GIVEN DATA below:

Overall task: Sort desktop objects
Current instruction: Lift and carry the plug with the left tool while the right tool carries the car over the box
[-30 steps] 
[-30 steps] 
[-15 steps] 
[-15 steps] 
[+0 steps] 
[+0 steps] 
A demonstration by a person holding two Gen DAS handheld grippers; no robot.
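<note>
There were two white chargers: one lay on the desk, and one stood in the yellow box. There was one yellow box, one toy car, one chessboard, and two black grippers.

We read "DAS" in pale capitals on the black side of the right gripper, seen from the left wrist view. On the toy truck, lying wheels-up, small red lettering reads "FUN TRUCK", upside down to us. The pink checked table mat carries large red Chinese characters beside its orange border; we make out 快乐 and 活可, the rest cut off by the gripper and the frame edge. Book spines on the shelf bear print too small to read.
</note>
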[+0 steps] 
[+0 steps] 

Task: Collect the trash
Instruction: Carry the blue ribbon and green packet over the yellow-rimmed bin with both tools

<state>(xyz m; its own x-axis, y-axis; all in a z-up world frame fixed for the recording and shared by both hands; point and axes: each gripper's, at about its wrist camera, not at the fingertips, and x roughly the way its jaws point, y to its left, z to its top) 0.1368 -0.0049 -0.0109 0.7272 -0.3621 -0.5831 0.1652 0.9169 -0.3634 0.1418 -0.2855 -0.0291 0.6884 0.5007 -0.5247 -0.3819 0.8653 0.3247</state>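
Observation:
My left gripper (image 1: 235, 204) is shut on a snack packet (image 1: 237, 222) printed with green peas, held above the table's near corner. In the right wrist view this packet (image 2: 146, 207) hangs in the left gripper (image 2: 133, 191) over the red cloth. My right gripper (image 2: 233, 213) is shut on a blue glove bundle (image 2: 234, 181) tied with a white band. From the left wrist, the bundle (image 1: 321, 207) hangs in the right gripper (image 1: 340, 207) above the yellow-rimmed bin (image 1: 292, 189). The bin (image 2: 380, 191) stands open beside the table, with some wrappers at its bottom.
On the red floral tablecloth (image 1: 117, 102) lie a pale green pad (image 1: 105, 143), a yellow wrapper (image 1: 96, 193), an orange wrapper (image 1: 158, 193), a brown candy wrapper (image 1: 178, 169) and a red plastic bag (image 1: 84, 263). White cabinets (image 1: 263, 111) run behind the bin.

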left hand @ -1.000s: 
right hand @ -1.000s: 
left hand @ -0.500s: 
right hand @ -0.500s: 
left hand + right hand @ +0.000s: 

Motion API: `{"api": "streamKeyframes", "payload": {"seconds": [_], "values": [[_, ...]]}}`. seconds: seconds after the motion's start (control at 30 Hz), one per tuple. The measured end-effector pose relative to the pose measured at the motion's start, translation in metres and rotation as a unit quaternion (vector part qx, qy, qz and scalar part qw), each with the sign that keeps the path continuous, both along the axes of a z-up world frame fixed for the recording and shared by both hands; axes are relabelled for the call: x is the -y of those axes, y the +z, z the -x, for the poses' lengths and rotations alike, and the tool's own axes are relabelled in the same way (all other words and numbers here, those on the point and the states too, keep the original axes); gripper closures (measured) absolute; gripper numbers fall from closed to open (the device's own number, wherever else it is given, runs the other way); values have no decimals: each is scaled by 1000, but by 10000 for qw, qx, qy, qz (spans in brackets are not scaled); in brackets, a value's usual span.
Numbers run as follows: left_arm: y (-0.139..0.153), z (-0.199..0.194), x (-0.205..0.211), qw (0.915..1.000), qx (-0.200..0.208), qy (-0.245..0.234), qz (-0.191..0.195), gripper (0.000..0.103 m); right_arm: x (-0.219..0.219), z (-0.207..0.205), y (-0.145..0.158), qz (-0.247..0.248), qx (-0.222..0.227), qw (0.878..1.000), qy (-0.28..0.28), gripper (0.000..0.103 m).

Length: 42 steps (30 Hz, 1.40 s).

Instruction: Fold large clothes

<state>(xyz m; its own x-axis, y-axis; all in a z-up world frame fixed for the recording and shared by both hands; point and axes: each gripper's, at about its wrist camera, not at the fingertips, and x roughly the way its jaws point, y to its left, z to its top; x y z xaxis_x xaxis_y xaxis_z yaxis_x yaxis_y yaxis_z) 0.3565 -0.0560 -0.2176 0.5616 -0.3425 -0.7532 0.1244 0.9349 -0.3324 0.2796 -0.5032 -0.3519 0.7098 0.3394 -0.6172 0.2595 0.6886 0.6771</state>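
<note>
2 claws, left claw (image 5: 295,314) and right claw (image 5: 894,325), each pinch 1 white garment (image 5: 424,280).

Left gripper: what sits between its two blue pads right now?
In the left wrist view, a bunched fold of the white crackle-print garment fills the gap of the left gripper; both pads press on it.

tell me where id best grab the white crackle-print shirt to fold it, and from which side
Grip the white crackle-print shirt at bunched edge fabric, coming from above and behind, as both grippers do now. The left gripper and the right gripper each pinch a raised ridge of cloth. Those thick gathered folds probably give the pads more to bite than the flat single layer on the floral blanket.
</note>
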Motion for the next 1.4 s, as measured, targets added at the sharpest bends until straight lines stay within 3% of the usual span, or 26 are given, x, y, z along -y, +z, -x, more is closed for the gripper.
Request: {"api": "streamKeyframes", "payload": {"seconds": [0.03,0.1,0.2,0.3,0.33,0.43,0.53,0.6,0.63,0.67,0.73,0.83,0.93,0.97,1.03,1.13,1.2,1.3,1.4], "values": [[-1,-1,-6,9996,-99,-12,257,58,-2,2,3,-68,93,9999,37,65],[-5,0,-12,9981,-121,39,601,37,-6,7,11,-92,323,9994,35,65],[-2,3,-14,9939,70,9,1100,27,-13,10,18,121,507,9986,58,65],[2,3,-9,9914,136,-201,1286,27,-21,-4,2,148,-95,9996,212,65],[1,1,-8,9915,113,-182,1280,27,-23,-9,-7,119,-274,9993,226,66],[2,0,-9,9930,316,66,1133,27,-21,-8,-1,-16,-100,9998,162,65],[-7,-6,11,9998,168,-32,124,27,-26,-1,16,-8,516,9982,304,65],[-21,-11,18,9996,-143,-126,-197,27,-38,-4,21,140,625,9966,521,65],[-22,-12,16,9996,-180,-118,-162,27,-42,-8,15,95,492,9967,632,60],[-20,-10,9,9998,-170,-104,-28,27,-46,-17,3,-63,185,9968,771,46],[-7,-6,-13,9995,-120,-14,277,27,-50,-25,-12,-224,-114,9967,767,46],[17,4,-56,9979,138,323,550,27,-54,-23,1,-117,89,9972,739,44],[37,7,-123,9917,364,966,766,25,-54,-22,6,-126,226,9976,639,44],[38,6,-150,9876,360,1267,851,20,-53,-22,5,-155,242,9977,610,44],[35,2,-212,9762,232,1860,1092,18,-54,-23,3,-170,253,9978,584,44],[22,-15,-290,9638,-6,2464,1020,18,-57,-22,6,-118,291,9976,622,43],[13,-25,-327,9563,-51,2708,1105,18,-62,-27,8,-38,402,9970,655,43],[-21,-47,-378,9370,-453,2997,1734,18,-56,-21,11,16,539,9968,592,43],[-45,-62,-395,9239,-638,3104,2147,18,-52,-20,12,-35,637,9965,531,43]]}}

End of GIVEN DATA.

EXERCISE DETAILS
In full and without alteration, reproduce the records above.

OUTPUT FOR THIS EXERCISE
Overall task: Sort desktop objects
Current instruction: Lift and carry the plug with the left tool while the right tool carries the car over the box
[-30 steps] 
[-30 steps] 
[-15 steps] 
[-15 steps] 
[+0 steps] 
[+0 steps] 
A demonstration by a person holding two Gen DAS handheld grippers; no robot.
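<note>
There were two white chargers: one lay on the desk, and one stood in the yellow box. There was one yellow box, one toy car, one chessboard, and two black grippers.

We read "DAS" in pale capitals on the black side of the right gripper, seen from the left wrist view. On the toy truck, lying wheels-up, small red lettering reads "FUN TRUCK", upside down to us. The pink checked table mat carries large red Chinese characters beside its orange border; we make out 快乐 and 活可, the rest cut off by the gripper and the frame edge. Book spines on the shelf bear print too small to read.
</note>
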[+0 steps] 
[+0 steps] 

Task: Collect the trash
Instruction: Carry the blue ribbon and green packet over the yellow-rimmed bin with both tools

<state>(xyz m; its own x-axis, y-axis; all in a z-up world frame fixed for the recording and shared by both hands; point and axes: each gripper's, at about its wrist camera, not at the fingertips, and x roughly the way its jaws point, y to its left, z to its top) 0.1368 -0.0049 -0.0109 0.7272 -0.3621 -0.5831 0.1652 0.9169 -0.3634 0.1418 -0.2855 -0.0291 0.6884 0.5007 -0.5247 -0.3819 0.8653 0.3247</state>
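Observation:
My left gripper (image 1: 235, 204) is shut on a snack packet (image 1: 237, 222) printed with green peas, held above the table's near corner. In the right wrist view this packet (image 2: 146, 207) hangs in the left gripper (image 2: 133, 191) over the red cloth. My right gripper (image 2: 233, 213) is shut on a blue glove bundle (image 2: 234, 181) tied with a white band. From the left wrist, the bundle (image 1: 321, 207) hangs in the right gripper (image 1: 340, 207) above the yellow-rimmed bin (image 1: 292, 189). The bin (image 2: 380, 191) stands open beside the table, with some wrappers at its bottom.
On the red floral tablecloth (image 1: 117, 102) lie a pale green pad (image 1: 105, 143), a yellow wrapper (image 1: 96, 193), an orange wrapper (image 1: 158, 193), a brown candy wrapper (image 1: 178, 169) and a red plastic bag (image 1: 84, 263). White cabinets (image 1: 263, 111) run behind the bin.
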
left hand @ -1.000s: 
right hand @ -1.000s: 
left hand @ -0.500s: 
right hand @ -0.500s: 
left hand + right hand @ +0.000s: 

Motion API: `{"api": "streamKeyframes", "payload": {"seconds": [_], "values": [[_, ...]]}}`. seconds: seconds after the motion's start (control at 30 Hz), one per tuple. The measured end-effector pose relative to the pose measured at the motion's start, translation in metres and rotation as a unit quaternion (vector part qx, qy, qz and scalar part qw), each with the sign that keeps the path continuous, both along the axes of a z-up world frame fixed for the recording and shared by both hands; axes are relabelled for the call: x is the -y of those axes, y the +z, z the -x, for the poses' lengths and rotations alike, and the tool's own axes are relabelled in the same way (all other words and numbers here, those on the point and the states too, keep the original axes); gripper closures (measured) absolute; gripper numbers fall from closed to open (the device's own number, wherever else it is given, runs the other way); values have no decimals: each is scaled by 1000, but by 10000 for qw, qx, qy, qz (spans in brackets are not scaled); in brackets, a value's usual span.
Numbers run as follows: left_arm: y (-0.139..0.153), z (-0.199..0.194), x (-0.205..0.211), qw (0.915..1.000), qx (-0.200..0.208), qy (-0.245..0.234), qz (-0.191..0.195), gripper (0.000..0.103 m); right_arm: x (-0.219..0.219), z (-0.207..0.205), y (-0.145..0.158), qz (-0.247..0.248), qx (-0.222..0.227), qw (0.878..1.000), qy (-0.28..0.28), gripper (0.000..0.103 m).

Length: 42 steps (30 Hz, 1.40 s).

Instruction: Fold large clothes

<state>(xyz m; its own x-axis, y-axis; all in a z-up world frame fixed for the recording and shared by both hands; point and axes: each gripper's, at about its wrist camera, not at the fingertips, and x roughly the way its jaws point, y to its left, z to its top; x y z xaxis_x xaxis_y xaxis_z yaxis_x yaxis_y yaxis_z) 0.3565 -0.0560 -0.2176 0.5616 -0.3425 -0.7532 0.1244 0.9349 -0.3324 0.2796 -0.5032 -0.3519 0.7098 0.3394 -0.6172 0.2595 0.6886 0.6771</state>
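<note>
2 claws, left claw (image 5: 295,314) and right claw (image 5: 894,325), each pinch 1 white garment (image 5: 424,280).

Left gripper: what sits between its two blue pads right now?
In the left wrist view, a bunched fold of the white crackle-print garment fills the gap of the left gripper; both pads press on it.

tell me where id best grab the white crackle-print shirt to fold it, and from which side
Grip the white crackle-print shirt at bunched edge fabric, coming from above and behind, as both grippers do now. The left gripper and the right gripper each pinch a raised ridge of cloth. Those thick gathered folds probably give the pads more to bite than the flat single layer on the floral blanket.
</note>
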Motion for the next 1.4 s, as measured, targets added at the sharpest bends until straight lines stay within 3% of the usual span, or 26 are given, x, y, z along -y, +z, -x, more is closed for the gripper.
Request: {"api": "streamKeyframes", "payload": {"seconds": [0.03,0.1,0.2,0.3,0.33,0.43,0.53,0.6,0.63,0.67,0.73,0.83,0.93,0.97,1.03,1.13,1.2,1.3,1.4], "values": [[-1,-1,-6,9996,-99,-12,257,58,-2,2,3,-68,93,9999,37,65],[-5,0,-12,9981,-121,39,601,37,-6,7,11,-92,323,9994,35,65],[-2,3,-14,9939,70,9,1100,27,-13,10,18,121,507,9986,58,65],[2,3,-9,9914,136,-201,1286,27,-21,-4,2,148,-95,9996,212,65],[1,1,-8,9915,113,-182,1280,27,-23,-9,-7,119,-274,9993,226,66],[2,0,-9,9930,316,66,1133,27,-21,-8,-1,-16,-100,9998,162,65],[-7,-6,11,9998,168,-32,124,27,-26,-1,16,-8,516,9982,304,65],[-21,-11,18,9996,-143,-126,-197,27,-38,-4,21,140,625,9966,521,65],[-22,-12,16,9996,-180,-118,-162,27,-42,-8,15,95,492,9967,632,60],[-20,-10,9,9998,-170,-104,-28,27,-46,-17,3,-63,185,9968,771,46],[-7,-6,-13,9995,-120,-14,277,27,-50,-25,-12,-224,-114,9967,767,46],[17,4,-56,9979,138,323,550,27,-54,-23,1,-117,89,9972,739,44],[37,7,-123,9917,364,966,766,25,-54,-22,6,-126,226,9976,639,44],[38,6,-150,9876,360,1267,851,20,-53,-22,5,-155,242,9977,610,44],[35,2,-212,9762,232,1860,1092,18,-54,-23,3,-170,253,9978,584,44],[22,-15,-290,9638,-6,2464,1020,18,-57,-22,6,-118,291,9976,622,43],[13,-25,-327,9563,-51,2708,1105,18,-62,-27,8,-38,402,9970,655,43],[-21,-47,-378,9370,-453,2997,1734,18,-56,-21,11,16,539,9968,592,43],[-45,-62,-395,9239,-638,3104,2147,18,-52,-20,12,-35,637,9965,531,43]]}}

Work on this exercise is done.